The visual presence necessary to convey the magnitude of the threat imposed upon our would-be martyr is a challenge, even for actor and plus-size model Dale Calandra. Not only must his character's gargantuan physique be believable in every detail, but he must be ambulatory within its confines—albeit employing the aid of walkers and wheelchairs.
Costume designer Janice Pytel shares the secret of the costume dubbed "a whole-body crinoline" by one critic.
"The costume is basically a two-piece mesh suit consisting of pants with pull-on legs and a sleeveless top that zips up the back. It has a series of pockets and pouches built into it that are designed to replicate the way fat accumulates on a human body. Since it does this differently on different people, we chose a look that concentrated the extra flesh on the lower half of Charlie's body, with no padding on his arms or shoulders, and only minimal padding on his back."
What exactly is he padded with? "The stuffing is a combination of polyester beads, which provide the proper weight and sagging action when he stands or sits, and fiber-fill pillows, along with some loose fiber-fill. I worked closely with Kate Murphy at Chicago Custom Costumes, who engineered it based on my designs."
How much does the costume weigh and how long did it take Dale to become accustomed to moving in it? "The suit weighs about fifty pounds. We conducted numerous fittings before the start of rehearsals, so it was completed by the time they got onstage.
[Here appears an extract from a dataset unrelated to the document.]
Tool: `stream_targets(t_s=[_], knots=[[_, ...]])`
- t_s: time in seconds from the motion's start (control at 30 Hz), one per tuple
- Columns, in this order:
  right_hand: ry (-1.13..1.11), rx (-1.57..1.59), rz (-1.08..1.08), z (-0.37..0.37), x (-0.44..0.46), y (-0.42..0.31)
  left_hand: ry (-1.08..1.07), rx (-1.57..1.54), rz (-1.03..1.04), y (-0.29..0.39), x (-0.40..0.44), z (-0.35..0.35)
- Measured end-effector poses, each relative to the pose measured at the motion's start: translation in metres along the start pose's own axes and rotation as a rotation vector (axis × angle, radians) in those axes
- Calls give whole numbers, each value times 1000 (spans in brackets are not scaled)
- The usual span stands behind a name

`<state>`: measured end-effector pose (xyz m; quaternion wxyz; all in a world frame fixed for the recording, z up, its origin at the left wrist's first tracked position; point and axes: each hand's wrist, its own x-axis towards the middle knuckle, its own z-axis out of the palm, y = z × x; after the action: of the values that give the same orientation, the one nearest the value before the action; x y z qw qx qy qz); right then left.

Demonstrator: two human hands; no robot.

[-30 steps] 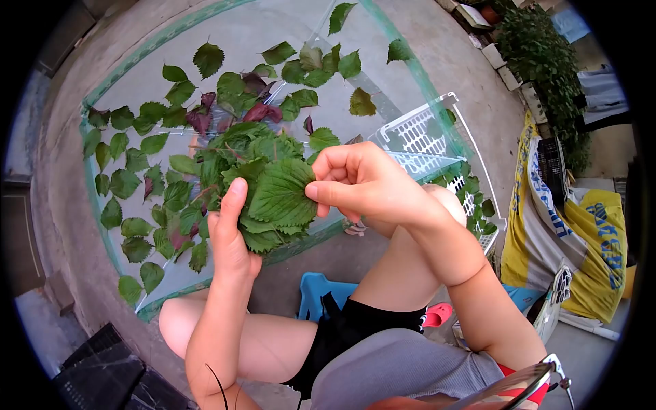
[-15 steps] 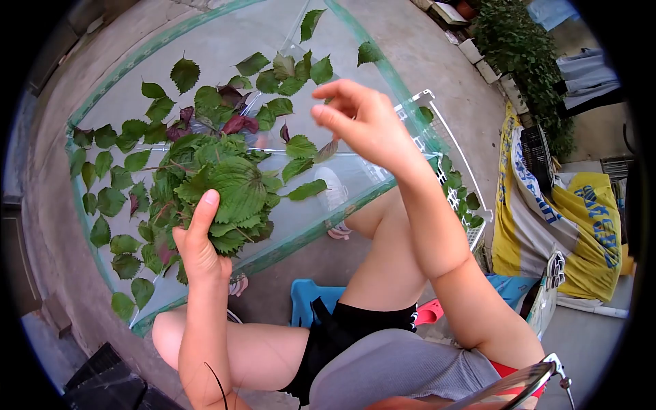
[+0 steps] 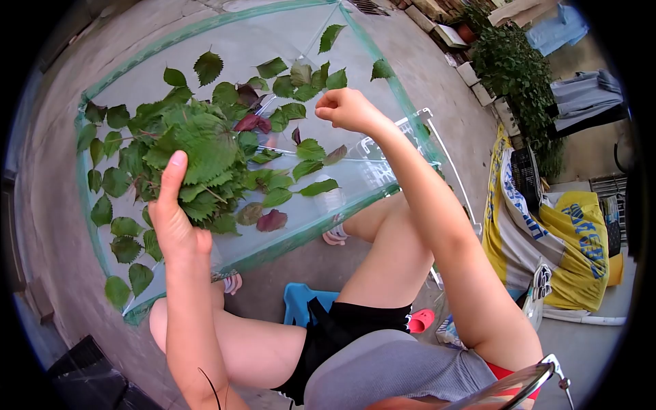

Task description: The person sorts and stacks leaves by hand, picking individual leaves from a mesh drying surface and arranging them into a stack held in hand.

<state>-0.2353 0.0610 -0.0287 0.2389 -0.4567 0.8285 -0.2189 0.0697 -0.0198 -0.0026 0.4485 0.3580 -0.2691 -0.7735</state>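
Note:
A thick bunch of green serrated perilla leaves (image 3: 205, 154) is gripped in my left hand (image 3: 179, 222), thumb pressed on top of the stack. Most of the fingers are hidden beneath the leaves. My right hand (image 3: 350, 111) hovers over the right part of the mesh sheet (image 3: 287, 247), its fingers curled in and nothing visible in them. Loose perilla leaves, such as a green one (image 3: 318, 187) and a purple one (image 3: 272, 220), lie scattered over the mesh around both hands.
A white plastic rack (image 3: 456, 178) stands at the right edge of the mesh. Below are a blue stool (image 3: 301, 301) and a red clog (image 3: 421, 320). Yellow and white sacks (image 3: 574, 253) lie at the right, near a leafy bush (image 3: 514, 78).
My left hand has carried the bunch up and leftward, uncovering leaves at the near edge of the mesh. The right hand's fingers have curled in more. The view has shifted slightly.

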Motion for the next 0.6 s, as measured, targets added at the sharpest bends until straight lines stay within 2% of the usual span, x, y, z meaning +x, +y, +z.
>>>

Rehearsals typically last longer than actual performance, however, so often Dale would rehearse in just the top portion—that is, the back and belly part, as opposed to the legs and butt."
What kind of maintenance is required on the whole outfit? "The suit is completely washable, though it has to be unstuffed and the padding washed separately, then re-inserted. Dale needs about 10-15 minutes to get into the suit every night. He can't use the bathroom once he puts it on, but we took pains to make it as comfortable and cool as possible for him."
The critical praise lavished upon Hunter's bleak parable of sacrifice and redemption evidences the reality of Charlie's plight and the sympathy generated by his appearance for the nearly two intermissionless hours of the show's duration. Audiences will never look at a fat man in quite the same way again.
The Whale runs at Victory Gardens Theater through May 5.